How to Get Fosamax (Alendronate) in Rhode Island

At a glance
- Drug / alendronate (brand: Fosamax), oral bisphosphonate
- Standard dose / 70 mg once weekly or 10 mg daily
- Who can prescribe in RI / MD, DO, NP, PA (all licensed in RI)
- Telehealth prescribing / permitted under Rhode Island law
- Labs required before prescribing / DEXA scan, serum calcium, creatinine, 25-OH vitamin D
- RI Medicaid coverage / covered with prior authorization
- 503A compounding / licensed RI 503A pharmacies may dispense alendronate
- FIT trial fracture reduction / 47% reduction in hip fracture risk at 3 years [1]
- Typical time to first dose / 3-10 business days from initial consult
- Generic availability / yes; widely available at CVS, Walgreens, Rite Aid locations statewide
What Is Alendronate and Why Is It Prescribed?
Alendronate is a nitrogen-containing bisphosphonate that inhibits osteoclast-mediated bone resorption, slowing bone loss and reducing fracture risk in patients with osteoporosis or osteopenia. The FDA approved alendronate sodium (Fosamax) for postmenopausal osteoporosis, glucocorticoid-induced osteoporosis, and Paget disease of bone. [2] Generic formulations from multiple manufacturers entered the U.S. market after 2008, making the drug widely accessible and affordable across all 50 states, including Rhode Island.
The Fracture Intervention Trial (FIT), published in JAMA 1998 (N=2,027), demonstrated that alendronate 10 mg daily reduced vertebral fracture risk by 47% and hip fracture risk by 51% over 3 years compared with placebo in women with low femoral neck bone mineral density. [1] A subsequent analysis published in the Journal of Bone and Mineral Research confirmed that bone mineral density gains persist for up to 10 years of continuous therapy. [3]

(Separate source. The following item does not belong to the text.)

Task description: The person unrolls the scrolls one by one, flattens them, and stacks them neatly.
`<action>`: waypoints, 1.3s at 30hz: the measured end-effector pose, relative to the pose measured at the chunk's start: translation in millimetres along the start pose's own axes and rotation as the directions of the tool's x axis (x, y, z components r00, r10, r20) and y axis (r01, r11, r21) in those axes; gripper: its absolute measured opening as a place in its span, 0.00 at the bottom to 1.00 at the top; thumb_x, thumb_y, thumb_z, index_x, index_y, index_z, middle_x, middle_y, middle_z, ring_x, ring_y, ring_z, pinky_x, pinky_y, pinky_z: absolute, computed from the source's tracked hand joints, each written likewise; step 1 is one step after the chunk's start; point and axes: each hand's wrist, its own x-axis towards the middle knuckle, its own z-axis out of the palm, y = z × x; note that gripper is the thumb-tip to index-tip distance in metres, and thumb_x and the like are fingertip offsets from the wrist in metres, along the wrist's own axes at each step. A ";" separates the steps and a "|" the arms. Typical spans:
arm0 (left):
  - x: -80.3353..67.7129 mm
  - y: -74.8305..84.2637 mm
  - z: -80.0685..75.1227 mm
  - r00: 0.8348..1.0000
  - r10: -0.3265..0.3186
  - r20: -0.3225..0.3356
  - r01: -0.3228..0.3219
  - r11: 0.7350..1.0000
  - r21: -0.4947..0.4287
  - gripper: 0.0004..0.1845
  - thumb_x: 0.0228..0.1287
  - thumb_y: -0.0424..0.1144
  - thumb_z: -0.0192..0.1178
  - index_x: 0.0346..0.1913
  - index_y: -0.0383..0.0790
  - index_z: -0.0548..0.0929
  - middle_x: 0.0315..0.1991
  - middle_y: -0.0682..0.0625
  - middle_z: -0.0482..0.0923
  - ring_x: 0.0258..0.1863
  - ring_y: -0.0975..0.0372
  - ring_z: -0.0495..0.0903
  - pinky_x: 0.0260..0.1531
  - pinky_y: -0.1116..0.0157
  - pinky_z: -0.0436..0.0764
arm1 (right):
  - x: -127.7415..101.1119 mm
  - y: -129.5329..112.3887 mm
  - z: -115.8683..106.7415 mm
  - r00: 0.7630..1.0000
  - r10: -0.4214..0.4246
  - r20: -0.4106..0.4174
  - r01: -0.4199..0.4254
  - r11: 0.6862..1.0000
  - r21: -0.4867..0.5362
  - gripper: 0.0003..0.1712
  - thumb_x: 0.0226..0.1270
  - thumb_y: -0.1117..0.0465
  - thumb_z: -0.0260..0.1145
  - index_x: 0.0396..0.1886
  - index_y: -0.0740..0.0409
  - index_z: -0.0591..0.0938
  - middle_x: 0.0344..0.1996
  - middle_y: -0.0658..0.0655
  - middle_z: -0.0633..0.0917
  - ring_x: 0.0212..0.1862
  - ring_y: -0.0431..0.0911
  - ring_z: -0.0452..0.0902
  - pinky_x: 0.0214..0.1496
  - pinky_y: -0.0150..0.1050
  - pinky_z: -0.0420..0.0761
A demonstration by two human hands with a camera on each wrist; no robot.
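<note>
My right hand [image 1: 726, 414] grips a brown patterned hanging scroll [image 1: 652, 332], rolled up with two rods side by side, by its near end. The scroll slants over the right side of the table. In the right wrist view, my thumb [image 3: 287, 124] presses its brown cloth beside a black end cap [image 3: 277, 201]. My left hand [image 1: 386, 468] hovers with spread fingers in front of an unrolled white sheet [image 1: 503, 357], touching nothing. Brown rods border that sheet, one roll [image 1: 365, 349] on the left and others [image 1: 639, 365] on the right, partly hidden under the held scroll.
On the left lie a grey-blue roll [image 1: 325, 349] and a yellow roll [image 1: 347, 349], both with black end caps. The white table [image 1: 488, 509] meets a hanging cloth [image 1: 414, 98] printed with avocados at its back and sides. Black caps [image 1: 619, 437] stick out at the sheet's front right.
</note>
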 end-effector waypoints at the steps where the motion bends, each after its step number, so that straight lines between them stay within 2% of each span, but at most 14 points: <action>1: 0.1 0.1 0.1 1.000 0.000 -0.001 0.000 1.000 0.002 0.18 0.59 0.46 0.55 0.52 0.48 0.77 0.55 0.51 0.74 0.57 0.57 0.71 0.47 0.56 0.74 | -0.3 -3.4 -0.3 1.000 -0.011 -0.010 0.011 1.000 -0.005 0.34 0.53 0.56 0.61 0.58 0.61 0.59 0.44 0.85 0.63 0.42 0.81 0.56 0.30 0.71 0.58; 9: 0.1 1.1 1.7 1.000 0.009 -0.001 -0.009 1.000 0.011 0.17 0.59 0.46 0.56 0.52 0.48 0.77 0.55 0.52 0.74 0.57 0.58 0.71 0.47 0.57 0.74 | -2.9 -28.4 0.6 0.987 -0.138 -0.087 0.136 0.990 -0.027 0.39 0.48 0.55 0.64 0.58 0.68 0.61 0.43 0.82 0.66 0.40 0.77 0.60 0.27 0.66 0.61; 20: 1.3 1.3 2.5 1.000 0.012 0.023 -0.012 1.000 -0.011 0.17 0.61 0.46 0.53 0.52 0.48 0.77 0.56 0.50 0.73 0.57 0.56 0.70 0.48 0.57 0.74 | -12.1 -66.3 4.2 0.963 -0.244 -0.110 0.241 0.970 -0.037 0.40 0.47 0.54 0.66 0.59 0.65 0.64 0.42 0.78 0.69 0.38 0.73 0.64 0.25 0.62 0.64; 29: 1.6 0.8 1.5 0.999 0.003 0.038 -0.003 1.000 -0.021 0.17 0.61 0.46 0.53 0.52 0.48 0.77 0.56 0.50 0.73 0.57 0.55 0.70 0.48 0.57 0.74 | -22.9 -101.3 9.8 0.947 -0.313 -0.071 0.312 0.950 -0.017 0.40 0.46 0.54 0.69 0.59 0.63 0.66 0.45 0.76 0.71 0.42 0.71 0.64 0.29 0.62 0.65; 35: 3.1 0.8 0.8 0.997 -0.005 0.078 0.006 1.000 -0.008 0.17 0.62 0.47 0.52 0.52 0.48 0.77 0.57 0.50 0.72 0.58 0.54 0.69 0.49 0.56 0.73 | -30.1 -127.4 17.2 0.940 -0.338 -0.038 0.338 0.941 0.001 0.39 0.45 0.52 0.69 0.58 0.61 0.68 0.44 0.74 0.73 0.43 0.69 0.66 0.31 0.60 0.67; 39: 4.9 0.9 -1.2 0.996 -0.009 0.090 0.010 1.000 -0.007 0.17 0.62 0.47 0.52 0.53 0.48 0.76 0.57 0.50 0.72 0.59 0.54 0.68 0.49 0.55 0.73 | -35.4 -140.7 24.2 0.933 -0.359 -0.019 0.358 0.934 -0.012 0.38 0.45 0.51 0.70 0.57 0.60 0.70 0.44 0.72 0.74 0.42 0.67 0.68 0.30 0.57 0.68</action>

The American Association of Clinical Endocrinology (AACE) 2020 guidelines list alendronate as a first-line agent for postmenopausal osteoporosis in patients at high fracture risk, defined by a FRAX 10-year hip fracture probability above 3% or major osteoporotic fracture probability above 20%. [4] Rhode Island physicians, nurse practitioners, and physician assistants routinely follow these thresholds when evaluating patients for alendronate therapy.
Dosing comes in two standard regimens: 70 mg once weekly (the most commonly prescribed form) or 10 mg once daily. Both deliver equivalent antifracture efficacy. [2] Patients must take the tablet on an empty stomach with 8 oz of plain water, remain upright for at least 30 minutes, and avoid all food, drink, and other medications during that window to prevent esophageal irritation and ensure adequate absorption.
Who Can Prescribe Fosamax in Rhode Island?
Any Rhode Island-licensed prescriber with authority to write Schedule-exempt medications can prescribe alendronate. That includes MDs, DOs, nurse practitioners (NPs), and physician assistants (PAs). Rhode Island law grants full independent prescriptive authority to Advanced Practice Registered Nurses (APRNs) under R.I. Gen. Laws § 5-34-49, meaning NPs do not require physician co-signature for alendronate prescriptions. [5]
PAs in Rhode Island practice under a collaborative agreement with a supervising physician, but that agreement covers all non-controlled prescriptions including bisphosphonates. Endocrinologists, rheumatologists, gynecologists, and primary care physicians all routinely write alendronate prescriptions. Patients do not need a specialist referral, though a rheumatologist or endocrinologist may be appropriate for complex cases involving secondary osteoporosis or prior bisphosphonate failure.
The NOF (National Osteoporosis Foundation) clinical guide states: "Pharmacologic treatment should be initiated in postmenopausal women and men aged 50 and older presenting with hip or vertebral fractures, T-scores at -2.5 or below, or T-scores between -1.0 and -2.5 combined with a FRAX probability meeting intervention thresholds." [6] Rhode Island prescribers use this guidance directly when deciding whether a patient qualifies for alendronate.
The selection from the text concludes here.